You have paid and you will pay a high price for the role you have played in enabling, encouraging and covering for the catastrophe presently going on in occupied Palestine in the Gaza Strip.
This is going to spark a movement, a shifting of the tectonic plates in scores of parliamentary constituencies.
Labour is on notice that they have lost the confidence of millions of their voters who loyally and traditionally voted for them, generation after generation.
Keir Starmer and Rishi Sunak are two cheeks of the same backside and they both got well and truly spanked tonight.
For neither of the major parties to place in the first two in a parliamentary election is believed to be almost unprecedented.
Labour’s Azhar Ali, still on the ballot paper but belatedly disowned by the party after making conspiracist and anti-semitic remarks, got just 8 per cent of the vote, an astonishing drop of 44 per cent from Labour’s 2019 result even allowing for circumstances.
According to polling expert John Curtice, this was the biggest fall for a party since the second world war.
Labour claimed yesterday that it would have won if it had managed to get a supportable candidate in the field and apologised to the people of Rochdale for its failure.
Left campaign group Momentum however called it a “needless and self-inflicted loss” caused by Sir Keir’s factionalism.
The Tories came third with 12 per cent, a fall of more than 19 per cent, and climate change campaigner Mark Coleman, supported by a fringe of the Rochdale left, won 455 votes.
The Reform party’s Simon Danczuk, former Labour MP for the town who was disgraced after sending inappropriate messages to a 17-year-old girl, got a feeble 6 per cent, suggesting that the party had blundered in selecting a reprobate retread, although party leader Richard Tice blamed electoral malpractices.
The question exercising politics yesterday was whether the Rochdale result could be replicated elsewhere in the impending general election.
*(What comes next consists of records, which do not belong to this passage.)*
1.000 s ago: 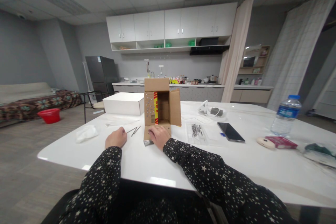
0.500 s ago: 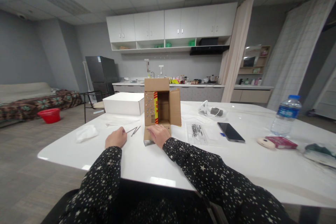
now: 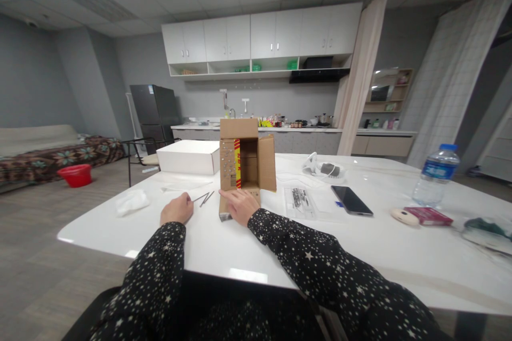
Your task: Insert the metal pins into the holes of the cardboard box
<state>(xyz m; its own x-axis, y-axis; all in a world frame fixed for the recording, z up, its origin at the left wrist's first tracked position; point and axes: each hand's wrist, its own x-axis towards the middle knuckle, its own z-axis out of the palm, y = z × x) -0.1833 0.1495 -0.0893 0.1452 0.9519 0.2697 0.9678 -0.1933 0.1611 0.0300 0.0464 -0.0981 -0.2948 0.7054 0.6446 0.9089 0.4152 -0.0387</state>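
Observation:
A small cardboard box (image 3: pixel 228 170) stands upright on the white table, its front toward me and partly open. Red-and-yellow tape runs down the front, and many small metal bits dot the panel left of it. My right hand (image 3: pixel 241 205) lies on the lower front flap, fingers stretched out and the index finger reaching left to the box's edge. To the left, my left hand (image 3: pixel 177 209) rests closed on the table around a thin metal rod (image 3: pixel 200 197) that points right. Beside its tip lies a thin, dark two-pronged tool (image 3: pixel 207 199). What the palm covers is hidden.
Right of the box sit a clear plastic case (image 3: pixel 301 202) of small dark parts, a phone (image 3: pixel 352 201), a water bottle (image 3: pixel 436 176) and a dark red packet (image 3: pixel 429 216). A white box (image 3: pixel 188 157) and crumpled tissue (image 3: pixel 132 202) are on the left.
My right hand's fingers have spread and straightened, and the index finger now extends left to the edge of the cardboard box. The left hand stays in place.

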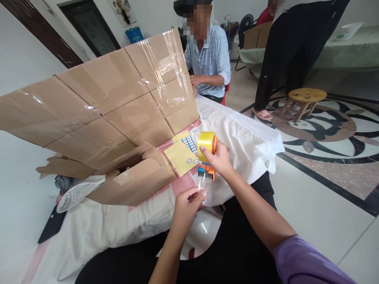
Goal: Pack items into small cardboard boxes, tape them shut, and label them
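While the right hand (217, 157) is gripping the tape dispenser (206, 154) above the surface's (251, 134) near edge, its fingers are closing around the yellow roll. The left hand (186, 205) is pinching the clear tape end (203, 183) just below it. Yellow sheets (180, 157) are lying beside the cardboard box (133, 181).

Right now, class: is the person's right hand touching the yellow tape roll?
Touching. The head view shows the right hand gripping the tape dispenser, its fingertips pressed against the yellow tape roll, with no gap between them.
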Motion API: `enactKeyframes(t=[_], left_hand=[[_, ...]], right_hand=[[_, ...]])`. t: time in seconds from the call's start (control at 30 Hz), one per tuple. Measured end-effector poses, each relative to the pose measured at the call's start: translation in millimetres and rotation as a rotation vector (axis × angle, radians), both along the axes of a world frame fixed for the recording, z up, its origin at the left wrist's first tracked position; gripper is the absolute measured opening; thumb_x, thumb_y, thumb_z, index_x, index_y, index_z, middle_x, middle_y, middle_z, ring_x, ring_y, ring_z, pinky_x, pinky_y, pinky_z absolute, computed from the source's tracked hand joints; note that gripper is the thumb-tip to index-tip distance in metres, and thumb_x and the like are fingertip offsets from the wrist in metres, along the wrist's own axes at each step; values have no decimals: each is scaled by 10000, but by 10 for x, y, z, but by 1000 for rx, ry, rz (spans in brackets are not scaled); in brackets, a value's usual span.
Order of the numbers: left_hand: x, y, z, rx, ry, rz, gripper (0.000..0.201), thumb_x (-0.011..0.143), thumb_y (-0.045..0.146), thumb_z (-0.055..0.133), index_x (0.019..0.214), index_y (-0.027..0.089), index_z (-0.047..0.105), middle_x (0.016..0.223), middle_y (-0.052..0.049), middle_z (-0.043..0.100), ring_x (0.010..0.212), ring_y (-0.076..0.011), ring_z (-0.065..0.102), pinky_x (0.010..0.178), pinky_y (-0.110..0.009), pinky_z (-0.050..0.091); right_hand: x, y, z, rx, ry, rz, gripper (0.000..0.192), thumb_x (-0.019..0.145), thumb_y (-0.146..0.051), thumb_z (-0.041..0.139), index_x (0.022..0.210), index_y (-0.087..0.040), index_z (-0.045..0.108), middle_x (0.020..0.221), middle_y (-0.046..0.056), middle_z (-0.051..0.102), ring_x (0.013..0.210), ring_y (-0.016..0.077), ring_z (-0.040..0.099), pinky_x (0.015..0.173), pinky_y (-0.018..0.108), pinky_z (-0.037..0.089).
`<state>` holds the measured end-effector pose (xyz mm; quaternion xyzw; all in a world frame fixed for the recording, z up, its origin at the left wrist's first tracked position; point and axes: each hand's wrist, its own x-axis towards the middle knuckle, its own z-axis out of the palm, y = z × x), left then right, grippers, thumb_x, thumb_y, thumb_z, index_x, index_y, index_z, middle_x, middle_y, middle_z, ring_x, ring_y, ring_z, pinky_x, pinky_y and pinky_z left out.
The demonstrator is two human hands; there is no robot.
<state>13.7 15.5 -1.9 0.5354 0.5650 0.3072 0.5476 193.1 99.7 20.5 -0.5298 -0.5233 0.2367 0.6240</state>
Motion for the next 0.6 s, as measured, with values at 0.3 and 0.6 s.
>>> enactKeyframes(t=[0.3, 0.6], left_hand=[[-93, 24, -75, -105, -92, -14, 551, 731, 436, 799, 1171, 110, 730, 729, -77, 744, 521, -143, 592, 334, -174, 291], [-57, 39, -121, -45, -229, 50, 421, 698, 438, 825, 968, 128, 739, 568, -2, 667, 572, -158, 648, 569, -249, 513]], right_hand=[[-124, -78, 36, -22, 275, 163, 322, 849, -517, 660, 823, -210, 564, 756, 25, 635, 669, 188, 609, 607, 315, 503], [-234, -56, -14, -145, 412, 213, 329, 849, -543, 651, 901, -227, 574, 756, 34, 668, 741, 244, 691, 655, 365, 584]])
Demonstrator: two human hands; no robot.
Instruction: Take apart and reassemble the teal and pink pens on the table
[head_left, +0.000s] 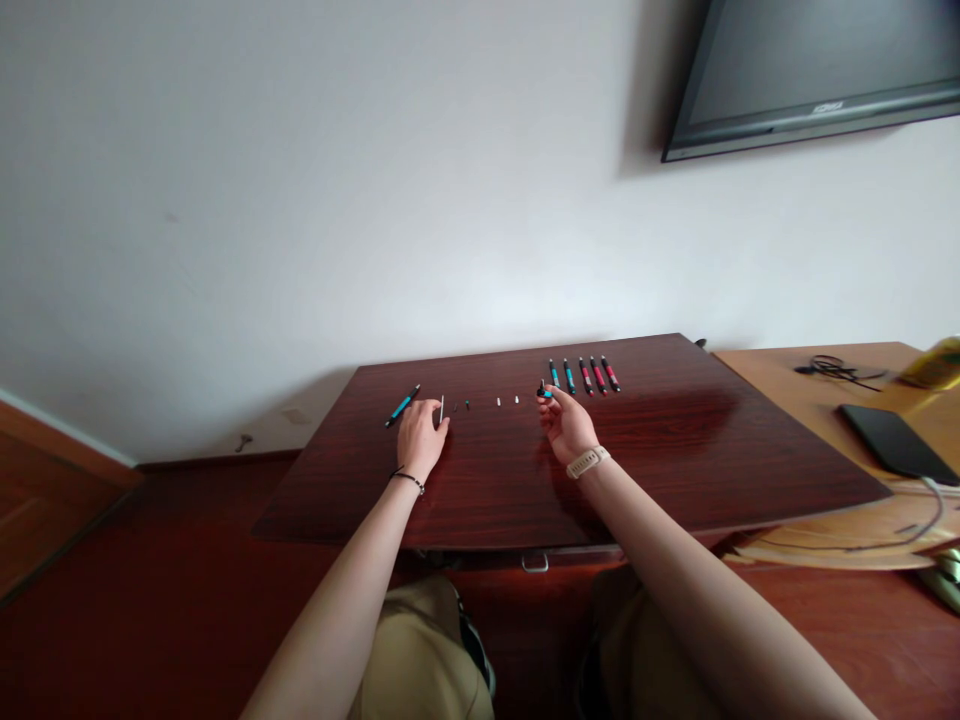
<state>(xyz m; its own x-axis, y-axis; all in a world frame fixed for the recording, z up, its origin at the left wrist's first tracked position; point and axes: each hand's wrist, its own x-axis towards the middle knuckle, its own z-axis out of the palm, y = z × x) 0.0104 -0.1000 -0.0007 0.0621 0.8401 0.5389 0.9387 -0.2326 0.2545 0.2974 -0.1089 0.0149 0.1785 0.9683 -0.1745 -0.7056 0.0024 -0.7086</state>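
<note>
My left hand is over the left part of the dark table, fingers bent, with a thin pale rod like a pen refill between thumb and forefinger. Beside it lies a blue and black pen. My right hand is raised a little over the table, its fingers closed on a blue and black pen part. Between the hands lie a small dark piece, a small green and black piece and two small white pieces.
Beyond my right hand, blue pens and red pens lie in a row. A wooden table adjoins on the right, with a black cable and a dark flat device. A screen hangs above.
</note>
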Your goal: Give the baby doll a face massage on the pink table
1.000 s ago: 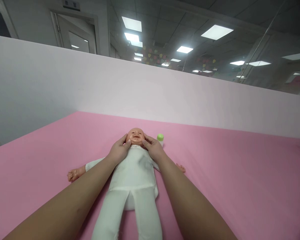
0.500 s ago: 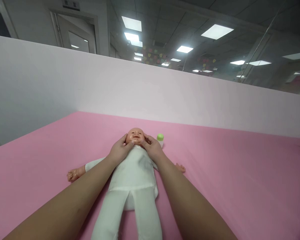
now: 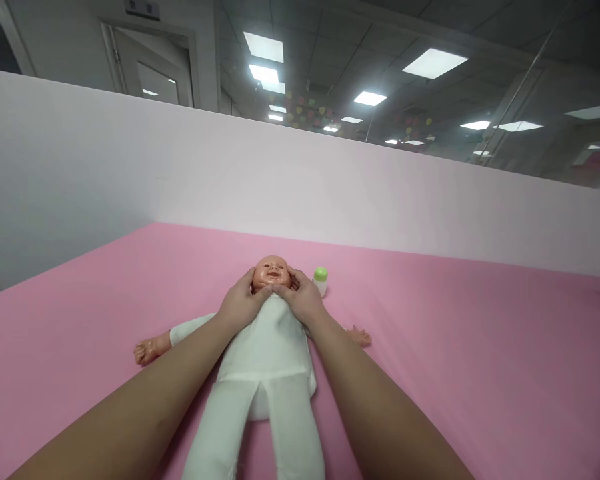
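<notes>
Just two hands [image 3: 273, 303], one doll [image 3: 265, 353]

So there's a big pink bench [image 3: 455, 347] filling most of the space, with a pale partition wall [image 3: 300, 187] running along the back and wrapping around the left side. A little bottle with a green cap [image 3: 321, 274] stands upright out on the pink. Over the partition you get a grey door [image 3: 155, 70], ceiling light panels [image 3: 434, 64], and some small colourful heart decorations [image 3: 310, 110] hanging way in the back.
</notes>
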Tool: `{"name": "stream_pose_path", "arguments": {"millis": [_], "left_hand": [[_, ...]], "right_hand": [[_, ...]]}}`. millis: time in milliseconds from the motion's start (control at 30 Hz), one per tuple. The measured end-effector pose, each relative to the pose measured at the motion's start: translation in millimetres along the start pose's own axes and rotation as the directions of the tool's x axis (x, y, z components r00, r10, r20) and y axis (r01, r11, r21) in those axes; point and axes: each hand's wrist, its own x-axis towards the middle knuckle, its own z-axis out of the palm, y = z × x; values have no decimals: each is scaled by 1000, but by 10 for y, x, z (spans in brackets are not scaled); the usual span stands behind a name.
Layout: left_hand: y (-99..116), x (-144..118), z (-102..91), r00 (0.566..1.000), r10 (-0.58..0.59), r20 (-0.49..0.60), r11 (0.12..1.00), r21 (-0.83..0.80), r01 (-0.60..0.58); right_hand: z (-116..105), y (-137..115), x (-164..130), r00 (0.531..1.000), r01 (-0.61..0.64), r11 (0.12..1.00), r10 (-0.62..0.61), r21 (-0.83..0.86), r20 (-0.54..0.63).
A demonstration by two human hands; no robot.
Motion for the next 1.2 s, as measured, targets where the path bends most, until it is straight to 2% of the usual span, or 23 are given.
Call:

Mr Galloway certainly flung down the gauntlet, saying his Workers Party had “59 parliamentary candidates ready to go and we will stand in therefore three-score Labour seats and either defeat them ourselves or cause their defeat,” he said, adding that he would also support independent candidates backing the Palestinian cause.
Labour MPs in seats with a large Muslim population will certainly be looking over their shoulders nervously.